Suhardiman
Rabu, 18 Februari 2026 | 12:04 WIB
Ilustrasi narkoba jenis sabu. [Dok Polisi]
Baca 10 detik
  • Polda Sumut menangkap ARM (49) di Rantau Selatan pada 12 Februari 2026 karena membawa 2 kg sabu.
  • Narkoba jenis sabu asal China tersebut disamarkan dalam kemasan oleh-oleh bika ambon tujuan Jambi.
  • ARM mengaku diperintah oleh R untuk mengantar sabu tersebut dengan imbalan sejumlah uang tunai.

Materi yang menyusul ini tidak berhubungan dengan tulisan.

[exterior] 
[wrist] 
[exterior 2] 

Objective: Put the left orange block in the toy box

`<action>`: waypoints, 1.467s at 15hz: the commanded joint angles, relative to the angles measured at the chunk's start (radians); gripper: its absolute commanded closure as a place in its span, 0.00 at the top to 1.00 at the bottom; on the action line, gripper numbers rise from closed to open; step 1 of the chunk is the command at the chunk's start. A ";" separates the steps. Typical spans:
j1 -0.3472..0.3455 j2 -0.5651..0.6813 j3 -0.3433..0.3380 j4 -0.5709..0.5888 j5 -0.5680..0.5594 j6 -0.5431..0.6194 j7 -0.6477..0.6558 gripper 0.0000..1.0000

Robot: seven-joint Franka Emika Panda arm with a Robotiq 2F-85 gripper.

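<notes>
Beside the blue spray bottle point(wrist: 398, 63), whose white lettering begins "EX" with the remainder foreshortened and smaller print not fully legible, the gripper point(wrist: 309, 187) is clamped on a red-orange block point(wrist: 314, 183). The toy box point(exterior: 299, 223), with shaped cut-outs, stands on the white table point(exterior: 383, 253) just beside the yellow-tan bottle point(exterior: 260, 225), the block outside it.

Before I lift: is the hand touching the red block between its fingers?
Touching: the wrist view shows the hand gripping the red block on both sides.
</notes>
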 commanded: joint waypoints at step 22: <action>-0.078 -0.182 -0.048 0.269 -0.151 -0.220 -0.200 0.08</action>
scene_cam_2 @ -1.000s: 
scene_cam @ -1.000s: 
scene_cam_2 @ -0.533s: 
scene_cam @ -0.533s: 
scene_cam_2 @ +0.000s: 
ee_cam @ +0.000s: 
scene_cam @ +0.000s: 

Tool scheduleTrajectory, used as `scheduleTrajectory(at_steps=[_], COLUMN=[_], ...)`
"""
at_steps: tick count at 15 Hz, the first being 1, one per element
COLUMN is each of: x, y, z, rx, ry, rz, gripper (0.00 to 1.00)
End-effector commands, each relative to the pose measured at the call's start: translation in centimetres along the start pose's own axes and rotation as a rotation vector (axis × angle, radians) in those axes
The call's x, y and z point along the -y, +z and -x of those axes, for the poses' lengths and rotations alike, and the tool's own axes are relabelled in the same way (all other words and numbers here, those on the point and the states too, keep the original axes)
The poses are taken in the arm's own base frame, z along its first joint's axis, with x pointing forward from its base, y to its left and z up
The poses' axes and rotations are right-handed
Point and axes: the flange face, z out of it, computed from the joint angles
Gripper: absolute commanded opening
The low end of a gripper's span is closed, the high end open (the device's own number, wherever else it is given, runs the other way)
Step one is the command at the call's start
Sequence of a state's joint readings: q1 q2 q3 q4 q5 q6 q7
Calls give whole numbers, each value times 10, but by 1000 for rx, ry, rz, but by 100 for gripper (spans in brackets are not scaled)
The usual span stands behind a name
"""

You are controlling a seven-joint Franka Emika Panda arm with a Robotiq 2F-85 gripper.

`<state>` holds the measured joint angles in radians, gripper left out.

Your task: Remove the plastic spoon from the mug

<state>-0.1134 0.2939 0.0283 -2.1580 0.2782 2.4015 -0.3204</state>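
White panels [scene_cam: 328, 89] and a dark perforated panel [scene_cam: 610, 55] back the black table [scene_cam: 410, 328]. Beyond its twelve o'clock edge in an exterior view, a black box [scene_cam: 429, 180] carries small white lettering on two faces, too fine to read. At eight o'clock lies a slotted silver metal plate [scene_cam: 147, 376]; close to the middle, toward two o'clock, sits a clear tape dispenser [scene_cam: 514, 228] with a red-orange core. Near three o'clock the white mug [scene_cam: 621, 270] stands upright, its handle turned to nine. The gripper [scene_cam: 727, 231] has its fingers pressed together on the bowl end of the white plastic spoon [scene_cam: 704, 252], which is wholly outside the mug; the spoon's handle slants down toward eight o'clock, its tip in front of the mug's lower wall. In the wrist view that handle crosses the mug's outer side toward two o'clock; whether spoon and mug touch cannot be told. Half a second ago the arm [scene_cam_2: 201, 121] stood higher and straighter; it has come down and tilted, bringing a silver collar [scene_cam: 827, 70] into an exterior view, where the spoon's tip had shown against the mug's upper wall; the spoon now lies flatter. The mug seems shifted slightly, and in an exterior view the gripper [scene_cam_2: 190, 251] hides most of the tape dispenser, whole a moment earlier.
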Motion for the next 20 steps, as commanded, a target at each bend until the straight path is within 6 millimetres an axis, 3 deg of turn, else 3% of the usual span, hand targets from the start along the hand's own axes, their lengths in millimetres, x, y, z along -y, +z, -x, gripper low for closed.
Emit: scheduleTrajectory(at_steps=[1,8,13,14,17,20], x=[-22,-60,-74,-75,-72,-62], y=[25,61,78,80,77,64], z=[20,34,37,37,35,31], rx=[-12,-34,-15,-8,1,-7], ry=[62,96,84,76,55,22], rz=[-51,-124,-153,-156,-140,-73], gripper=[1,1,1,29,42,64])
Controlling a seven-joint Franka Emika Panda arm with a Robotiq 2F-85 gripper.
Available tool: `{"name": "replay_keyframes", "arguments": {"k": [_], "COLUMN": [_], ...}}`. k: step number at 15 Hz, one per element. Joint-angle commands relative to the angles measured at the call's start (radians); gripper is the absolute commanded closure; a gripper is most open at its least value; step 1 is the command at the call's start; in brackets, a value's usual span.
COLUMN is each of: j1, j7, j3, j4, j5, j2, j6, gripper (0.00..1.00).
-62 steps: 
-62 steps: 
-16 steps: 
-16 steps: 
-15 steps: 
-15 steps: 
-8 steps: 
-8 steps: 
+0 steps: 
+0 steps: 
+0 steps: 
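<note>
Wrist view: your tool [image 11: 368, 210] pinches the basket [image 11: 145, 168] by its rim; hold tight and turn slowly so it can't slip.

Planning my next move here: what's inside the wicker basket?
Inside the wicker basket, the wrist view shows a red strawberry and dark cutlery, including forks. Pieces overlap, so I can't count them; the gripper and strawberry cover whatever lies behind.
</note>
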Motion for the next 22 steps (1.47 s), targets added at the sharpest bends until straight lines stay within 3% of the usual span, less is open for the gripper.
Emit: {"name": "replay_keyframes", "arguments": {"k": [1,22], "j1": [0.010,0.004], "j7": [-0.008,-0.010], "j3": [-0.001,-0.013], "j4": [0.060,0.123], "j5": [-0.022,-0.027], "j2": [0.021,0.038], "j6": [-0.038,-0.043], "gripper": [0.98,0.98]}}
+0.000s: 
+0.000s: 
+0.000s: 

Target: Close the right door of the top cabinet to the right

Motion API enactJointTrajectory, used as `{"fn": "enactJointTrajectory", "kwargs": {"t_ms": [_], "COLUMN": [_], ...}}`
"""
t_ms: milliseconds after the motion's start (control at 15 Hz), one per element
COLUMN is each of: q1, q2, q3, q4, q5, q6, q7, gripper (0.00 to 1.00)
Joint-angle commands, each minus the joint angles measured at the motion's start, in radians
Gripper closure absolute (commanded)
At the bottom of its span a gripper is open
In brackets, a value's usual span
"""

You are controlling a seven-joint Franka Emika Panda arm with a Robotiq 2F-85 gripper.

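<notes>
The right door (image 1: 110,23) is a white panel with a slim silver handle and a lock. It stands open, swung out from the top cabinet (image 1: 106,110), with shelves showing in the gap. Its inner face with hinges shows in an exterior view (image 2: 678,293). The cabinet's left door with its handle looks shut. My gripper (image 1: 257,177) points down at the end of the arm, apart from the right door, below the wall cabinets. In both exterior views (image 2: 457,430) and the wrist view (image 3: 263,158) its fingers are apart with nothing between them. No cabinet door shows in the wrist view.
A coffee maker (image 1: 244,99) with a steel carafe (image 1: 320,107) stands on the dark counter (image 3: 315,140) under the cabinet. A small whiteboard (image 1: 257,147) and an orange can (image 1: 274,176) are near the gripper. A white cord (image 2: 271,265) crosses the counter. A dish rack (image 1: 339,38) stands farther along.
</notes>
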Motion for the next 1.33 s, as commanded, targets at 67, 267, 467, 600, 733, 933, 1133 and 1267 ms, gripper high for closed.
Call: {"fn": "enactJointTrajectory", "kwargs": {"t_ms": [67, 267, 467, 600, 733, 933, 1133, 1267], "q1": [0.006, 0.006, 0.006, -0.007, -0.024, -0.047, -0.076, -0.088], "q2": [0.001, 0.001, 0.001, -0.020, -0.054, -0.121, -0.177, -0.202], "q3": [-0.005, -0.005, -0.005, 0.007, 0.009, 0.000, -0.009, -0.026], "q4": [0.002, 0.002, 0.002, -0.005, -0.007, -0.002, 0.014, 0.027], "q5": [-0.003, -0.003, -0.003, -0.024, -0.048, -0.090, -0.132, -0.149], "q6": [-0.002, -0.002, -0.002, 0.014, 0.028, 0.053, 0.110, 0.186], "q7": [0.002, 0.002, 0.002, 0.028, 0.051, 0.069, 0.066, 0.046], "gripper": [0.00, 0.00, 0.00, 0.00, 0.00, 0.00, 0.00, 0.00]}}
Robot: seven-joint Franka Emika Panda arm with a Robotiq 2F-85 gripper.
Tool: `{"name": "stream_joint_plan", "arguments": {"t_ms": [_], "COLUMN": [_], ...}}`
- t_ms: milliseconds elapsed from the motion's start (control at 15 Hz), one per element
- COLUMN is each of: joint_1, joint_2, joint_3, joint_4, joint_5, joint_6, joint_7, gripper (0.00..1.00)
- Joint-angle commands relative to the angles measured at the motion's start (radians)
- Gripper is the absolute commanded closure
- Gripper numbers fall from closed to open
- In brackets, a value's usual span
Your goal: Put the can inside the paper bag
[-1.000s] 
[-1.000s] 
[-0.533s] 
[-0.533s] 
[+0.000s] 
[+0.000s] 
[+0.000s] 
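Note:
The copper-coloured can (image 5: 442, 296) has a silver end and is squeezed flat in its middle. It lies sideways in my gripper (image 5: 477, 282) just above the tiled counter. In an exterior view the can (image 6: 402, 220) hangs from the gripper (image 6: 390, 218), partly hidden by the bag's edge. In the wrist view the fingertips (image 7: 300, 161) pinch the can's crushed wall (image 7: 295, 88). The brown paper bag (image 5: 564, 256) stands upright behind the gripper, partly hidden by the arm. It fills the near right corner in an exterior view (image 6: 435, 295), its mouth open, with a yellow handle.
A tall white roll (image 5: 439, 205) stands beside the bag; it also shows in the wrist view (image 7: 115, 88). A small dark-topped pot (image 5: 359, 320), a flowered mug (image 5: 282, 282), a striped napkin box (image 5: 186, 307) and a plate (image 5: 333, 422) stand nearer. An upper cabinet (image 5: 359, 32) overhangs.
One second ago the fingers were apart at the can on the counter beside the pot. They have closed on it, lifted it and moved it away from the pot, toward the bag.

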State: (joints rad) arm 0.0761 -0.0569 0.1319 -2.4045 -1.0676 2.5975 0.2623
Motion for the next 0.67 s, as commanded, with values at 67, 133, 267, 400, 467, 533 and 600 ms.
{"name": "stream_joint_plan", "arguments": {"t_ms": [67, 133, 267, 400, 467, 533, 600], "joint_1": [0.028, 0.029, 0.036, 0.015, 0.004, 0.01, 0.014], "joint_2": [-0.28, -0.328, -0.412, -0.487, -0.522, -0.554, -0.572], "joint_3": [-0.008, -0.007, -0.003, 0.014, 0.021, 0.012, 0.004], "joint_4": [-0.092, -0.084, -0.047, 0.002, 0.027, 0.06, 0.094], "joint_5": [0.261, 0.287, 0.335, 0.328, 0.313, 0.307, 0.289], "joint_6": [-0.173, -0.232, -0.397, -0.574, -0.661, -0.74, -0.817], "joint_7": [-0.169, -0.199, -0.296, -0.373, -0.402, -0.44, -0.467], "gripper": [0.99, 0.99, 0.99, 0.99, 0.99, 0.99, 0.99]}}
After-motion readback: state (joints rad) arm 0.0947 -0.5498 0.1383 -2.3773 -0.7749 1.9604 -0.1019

SuaraSumut.id - Polda Sumut menggagalkan pengiriman narkoba jenis sabu antarprovinsi. Seorang pria berinisial ARM (49) diamankan bersama barang bukti 2 kilogram sabu dalam kemasan teh asal China. Barang haram itu disamarkan sebagai oleh-oleh bika ambon.

Dirresnarkoba Polda Sumut Kombes Andy Arisandi mengatakan, pengungkapan bermula dari informasi soal pengiriman sabu dari Medan menuju Jambi yang menggunakan bus.

Petugas kemudian melakukan pengejaran dan mendapati bus melintas di Jalan MH Thamrin, Bakaran Batu, Rantau Prapat, Kecamatan Rantau Selatan, Kabupaten Labuhanbatu, Kamis, 12 Februari 2026. Bus tersebut kemudian dihentikan untuk pemeriksaan.

“Petugas lalu melakukan penggeledahan dan menemukan 2 kilogram sabu disimpan dalam kemasan oleh-oleh bika ambon. Narkoba itu dibawa oleh ARM,” katanya, Rabu, 18 Februari 2026.

Selain barang bukti narkoba, petugas juga mengamankan satu unit ponsel Android dan selembar tiket bus tujuan Muaro Bungo.

Berdasarkan pemeriksaan awal, ARM mengaku diperintah oleh seseorang berinisial R untuk mengantarkan sabu tersebut ke Muaro Bungo dengan imbalan Rp15 juta jika barang tersebut sampai ke tujuan.

Polisi kini masih memburu sosok R yang diduga sebagai pengendali pengiriman, sekaligus mendalami kemungkinan adanya jaringan narkoba antarprovinsi dalam kasus tersebut.